▶ **Your goal**
The listing below should be printed in full and exactly, apart from its images.
Source material Block Start
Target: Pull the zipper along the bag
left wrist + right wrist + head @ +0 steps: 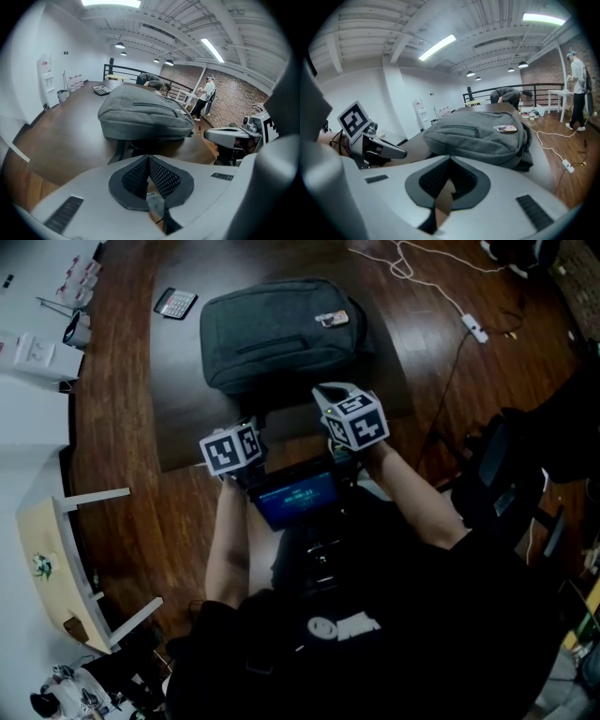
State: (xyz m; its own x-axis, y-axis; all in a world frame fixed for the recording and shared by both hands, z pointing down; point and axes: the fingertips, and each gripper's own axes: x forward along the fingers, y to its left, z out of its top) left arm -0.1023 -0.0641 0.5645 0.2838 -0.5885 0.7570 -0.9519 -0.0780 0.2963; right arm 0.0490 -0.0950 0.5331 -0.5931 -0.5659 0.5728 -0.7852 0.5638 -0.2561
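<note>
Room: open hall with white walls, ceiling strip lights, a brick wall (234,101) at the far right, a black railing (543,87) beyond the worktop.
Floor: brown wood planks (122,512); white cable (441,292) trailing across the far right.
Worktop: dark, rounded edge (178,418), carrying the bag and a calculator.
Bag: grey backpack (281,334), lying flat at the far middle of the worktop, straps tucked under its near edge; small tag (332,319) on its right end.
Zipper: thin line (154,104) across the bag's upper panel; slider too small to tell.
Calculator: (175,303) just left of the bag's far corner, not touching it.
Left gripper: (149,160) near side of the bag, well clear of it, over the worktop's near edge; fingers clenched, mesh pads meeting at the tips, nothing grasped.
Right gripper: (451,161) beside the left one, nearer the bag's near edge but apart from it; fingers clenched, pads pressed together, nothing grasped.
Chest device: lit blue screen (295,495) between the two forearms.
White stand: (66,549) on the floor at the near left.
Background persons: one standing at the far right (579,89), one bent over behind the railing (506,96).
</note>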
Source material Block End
▶ **Result of the exercise**
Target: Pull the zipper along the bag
left wrist + right wrist + head @ +0 steps: 
State: (xyz m; its own x-axis, y-axis; all in a world frame fixed for the recording and shared by both hands, z pointing down; point and axes: the fingertips, and each gripper's own axes: x forward along the fingers, y to its left, z out of its top) left arm -0.1023 -0.0641 0.5645 0.2838 -0.5885 0.7570 -0.9519 -0.0780 0.2963; right arm 0.0490 -0.0950 0.5331 -0.5931 -0.5659 0.5728 -0.7852 0.5638 -0.2561
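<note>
Room: open hall with white walls, ceiling strip lights, a brick wall (234,101) at the far right, a black railing (543,87) beyond the worktop.
Floor: brown wood planks (122,512); white cable (441,292) trailing across the far right.
Worktop: dark, rounded edge (178,418), carrying the bag and a calculator.
Bag: grey backpack (281,334), lying flat at the far middle of the worktop, straps tucked under its near edge; small tag (332,319) on its right end.
Zipper: thin line (154,104) across the bag's upper panel; slider too small to tell.
Calculator: (175,303) just left of the bag's far corner, not touching it.
Left gripper: (149,160) near side of the bag, well clear of it, over the worktop's near edge; fingers clenched, mesh pads meeting at the tips, nothing grasped.
Right gripper: (451,161) beside the left one, nearer the bag's near edge but apart from it; fingers clenched, pads pressed together, nothing grasped.
Chest device: lit blue screen (295,495) between the two forearms.
White stand: (66,549) on the floor at the near left.
Background persons: one standing at the far right (579,89), one bent over behind the railing (506,96).
</note>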

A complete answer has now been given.